With myriad sensors and computers, a modern motor car can practically drive itself. And that really isn’t a good thing, reckons Paul Cowland.
The march of progress really is quite subjective, isn’t it? Chances are, you’ll be reading this on your all-singing, all-dancing internet-connected smartphone. A device on which you can also order the weekly shop, create a Hollywood-standard film using the camera, gratify yourself in all manner of exciting ways… and should you wish to, possibly even call someone. But nobody does that any more.
Technology and innovation has brought us many wonderful things. The convenience and community of the many social apps. Every film, on demand, at the touch of a button. The microwaveable burger.
Yet, despite all of these appearing to be great things on the surface, when you drill down into them, there’s almost always a downside. The literally endless reach of social media has made us less sociable. We simply don’t need to find the time to see friends in person any more. Whereas the ability of viewers to dip out of a film that doesn’t viscerally thrill with in the first 30 seconds of screen time has doubtless denied many sofa-bound film critics the chance to let a slow-burning masterpiece unfold. As for the microwaveable burger? Well, sometimes, they just hit the spot, don’t they? And that’s a hill I’m prepared to die on.
Broadly speaking, technology makes us lazier, by doing a great deal of the thinking for us. It’s why the adverts that you’ll be seeing after you’ve read this will be precisely tailored for whatever it is you’ve been reading or shopping for recently. (If that’s a timely reminder to delete your browser history, you can thank me later.) The problem with all this machine thinking, to my mind, is when it’s then applied to the motor car, and then relied on with wanton abandon.
The average modern motor car is the safest incarnation of our favourite mode of transport that there has ever been.

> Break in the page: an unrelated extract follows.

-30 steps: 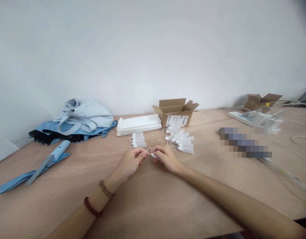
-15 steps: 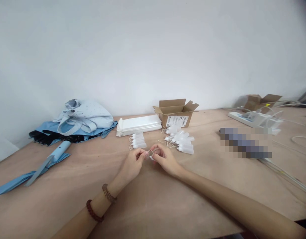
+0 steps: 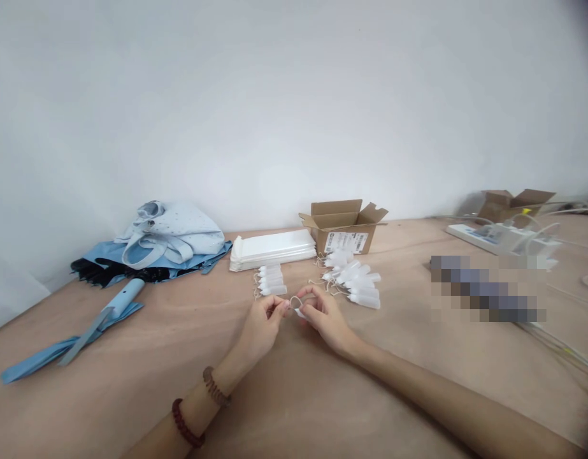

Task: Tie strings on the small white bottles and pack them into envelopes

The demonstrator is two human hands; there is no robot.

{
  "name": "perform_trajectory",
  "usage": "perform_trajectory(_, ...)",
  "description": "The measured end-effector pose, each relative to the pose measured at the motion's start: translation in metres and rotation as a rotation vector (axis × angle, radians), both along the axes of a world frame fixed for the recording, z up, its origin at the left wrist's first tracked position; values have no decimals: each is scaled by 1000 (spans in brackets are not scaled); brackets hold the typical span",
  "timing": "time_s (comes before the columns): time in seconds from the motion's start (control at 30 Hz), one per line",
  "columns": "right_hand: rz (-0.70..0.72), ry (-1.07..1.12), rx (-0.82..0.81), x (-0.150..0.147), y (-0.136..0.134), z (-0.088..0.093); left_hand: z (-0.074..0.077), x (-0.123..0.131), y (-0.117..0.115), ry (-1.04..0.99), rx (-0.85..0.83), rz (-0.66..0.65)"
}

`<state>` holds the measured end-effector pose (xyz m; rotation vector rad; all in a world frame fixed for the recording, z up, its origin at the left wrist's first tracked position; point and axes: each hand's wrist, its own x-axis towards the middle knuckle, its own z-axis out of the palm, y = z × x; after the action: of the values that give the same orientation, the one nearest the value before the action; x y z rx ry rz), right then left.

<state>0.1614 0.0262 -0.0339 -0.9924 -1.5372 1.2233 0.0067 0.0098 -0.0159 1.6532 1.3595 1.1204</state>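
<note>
Thumb and fingertips of my left hand [image 3: 260,328] pinch one end of a thin pale cord [image 3: 296,298]. The cord arcs over to my right hand [image 3: 328,320], which is closed around a small white bottle-like piece [image 3: 299,313]; most of it is hidden by the fingers. Just beyond my left hand lies a neat row of small white bottles [image 3: 272,280] with cord loops pointing left. A looser heap of similar bottles [image 3: 358,278] lies past my right hand, cords trailing left.
A stack of white packets [image 3: 273,247] and an open cardboard box [image 3: 344,241] stand by the wall. At left lie a pale blue fabric bag [image 3: 179,233] and a blue umbrella [image 3: 124,299]. A power strip [image 3: 482,239], cables and a blurred-out object [image 3: 485,290] are at right.
The whole view has shifted, so everything sits slightly lower and further right. Both hands keep their pinch, and the cord between them shows as a wider arc.
</note>
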Motion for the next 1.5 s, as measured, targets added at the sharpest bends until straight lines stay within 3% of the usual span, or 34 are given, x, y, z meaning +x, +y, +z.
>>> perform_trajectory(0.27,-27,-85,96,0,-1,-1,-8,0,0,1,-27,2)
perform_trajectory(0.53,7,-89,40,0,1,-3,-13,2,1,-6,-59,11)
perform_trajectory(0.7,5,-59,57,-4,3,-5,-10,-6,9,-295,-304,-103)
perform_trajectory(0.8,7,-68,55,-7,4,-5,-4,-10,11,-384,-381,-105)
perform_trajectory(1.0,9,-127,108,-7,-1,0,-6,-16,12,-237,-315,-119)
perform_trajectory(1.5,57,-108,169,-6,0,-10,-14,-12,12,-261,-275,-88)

There are sensors to prevent you from backing into things. Or driving forward into them, for that matter. Then there are cameras. LOTS of cameras. Whichever plane of travel you have set your heart on, the camera will show you what’s there. Need a ‘bird’s eye’ view to check what’s around you? It’s simply a button push away. Hell, if you’ve really checked out of the whole ‘Joy of Manoeuvring’ movement, there are hatchbacks out there that will even reverse-park themselves for you. Sort of.
Cruise control, once a genuine luxury in itself, has now evolved into ‘Pilot Assist’, as Volvo wonderfully calls it. Not only keeping the perfect set distance from the car in front, but even making sure that you don’t leave your lane inadvertently. Need to think about braking? Not any more you don’t, because modern cars will do that for you, too. And whether you’re stopping too hard, accelerating too briskly, or doing silly things with your steering wheel, expect the active braking systems, traction controls and dynamic stability computers to undo your ineptitude.

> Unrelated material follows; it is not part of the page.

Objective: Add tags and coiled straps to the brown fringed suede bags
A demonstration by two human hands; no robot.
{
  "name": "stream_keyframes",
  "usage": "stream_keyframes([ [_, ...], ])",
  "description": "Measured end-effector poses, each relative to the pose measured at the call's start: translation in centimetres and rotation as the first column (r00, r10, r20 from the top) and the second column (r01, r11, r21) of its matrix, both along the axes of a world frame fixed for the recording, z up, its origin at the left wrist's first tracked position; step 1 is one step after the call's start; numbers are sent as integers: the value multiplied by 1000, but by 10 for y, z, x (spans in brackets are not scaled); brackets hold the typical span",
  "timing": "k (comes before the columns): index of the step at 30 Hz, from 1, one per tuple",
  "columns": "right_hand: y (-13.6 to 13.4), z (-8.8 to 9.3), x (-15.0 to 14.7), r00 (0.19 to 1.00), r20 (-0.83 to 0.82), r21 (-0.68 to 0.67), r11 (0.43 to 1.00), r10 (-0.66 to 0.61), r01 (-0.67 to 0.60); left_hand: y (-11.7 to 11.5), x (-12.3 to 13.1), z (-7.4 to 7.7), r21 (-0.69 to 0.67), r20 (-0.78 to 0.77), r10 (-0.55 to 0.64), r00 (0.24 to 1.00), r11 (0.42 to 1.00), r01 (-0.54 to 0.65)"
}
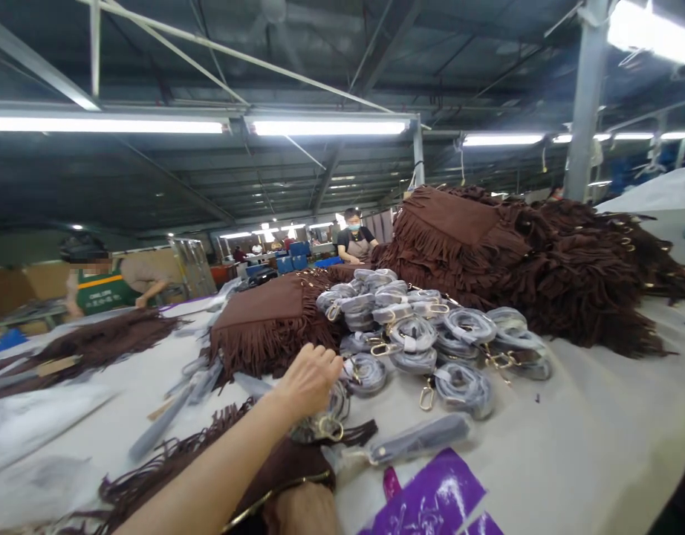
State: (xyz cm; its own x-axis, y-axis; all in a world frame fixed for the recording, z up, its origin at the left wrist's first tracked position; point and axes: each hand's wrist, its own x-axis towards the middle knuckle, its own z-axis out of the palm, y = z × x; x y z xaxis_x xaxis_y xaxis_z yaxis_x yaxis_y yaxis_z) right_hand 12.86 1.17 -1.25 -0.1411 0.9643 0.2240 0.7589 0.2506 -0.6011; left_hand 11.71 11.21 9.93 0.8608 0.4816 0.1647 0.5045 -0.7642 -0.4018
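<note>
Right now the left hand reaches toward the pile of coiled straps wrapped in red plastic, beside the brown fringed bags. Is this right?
Not quite. In the head view the left hand reaches toward the coiled straps, but their wrapping is grey-clear plastic, not red. The brown fringed bags do lie beside them.

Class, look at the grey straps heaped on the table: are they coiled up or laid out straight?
Coiled. Each of the grey straps is wound into a flat loop inside a clear wrapper, gold clasps sticking out, piled beside the left hand.

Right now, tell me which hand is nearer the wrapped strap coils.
Left. The left hand is at the near edge of the strap coils; the right hand sits back at the brown fringed bag.
</note>
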Motion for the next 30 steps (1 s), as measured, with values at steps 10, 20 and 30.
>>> stream_keyframes([
  [10,-1,3,1,997,73,7,1000,-23,22,-50,-163,-23,4,-180,188,966,982,-190],
  [20,-1,3,3,992,124,3,999,-39,39,-75,-170,-12,-500,-53,407,912,779,-377],
  [30,2,-2,5,994,103,42,999,-21,16,-70,-158,-24,-388,-45,496,867,791,-472],
])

And herein lies the problem, because we’re creating a generation of drivers for whom the AI is doing most of the work. They’re not driving these machines, as such, merely switching on a series of control systems that should save them from the majority of bad situations.
But why should that bother us? We’ve made them safer, right? Well, no. Because the reliance upon the machine is beginning to take away free and sensible thinking for many motorists, replacing human common sense with a series of algorithms and programmes.

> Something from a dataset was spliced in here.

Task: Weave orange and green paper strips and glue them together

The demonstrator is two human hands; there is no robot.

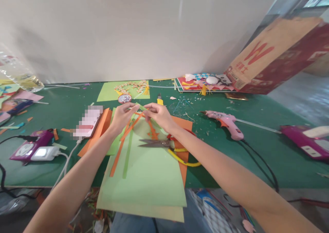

Don’t believe me? Hands up anyone who has ever followed a sat-nav instruction down a road that really wasn’t suitable for motor vehicles. Something a good old fashioned road atlas, or close scrutiny of the road signs themselves might have easily divulged beforehand. I’ve also seen first-hand what happens when you temporarily put people whose daily driver does all the cognitive processing for them into something far more rudimentary. The amount of bodyshop jobs in at my painter’s this week alone for people ‘waiting for the beeps to go off’ before they backed their hire car into a wall is now approaching double figures.
It’s one of many reasons that I am preferring to taker an older car on almost any type of journey, these days. In most cars that are 20 or older, the key aspects of critical thinking are placed upon you, the driver.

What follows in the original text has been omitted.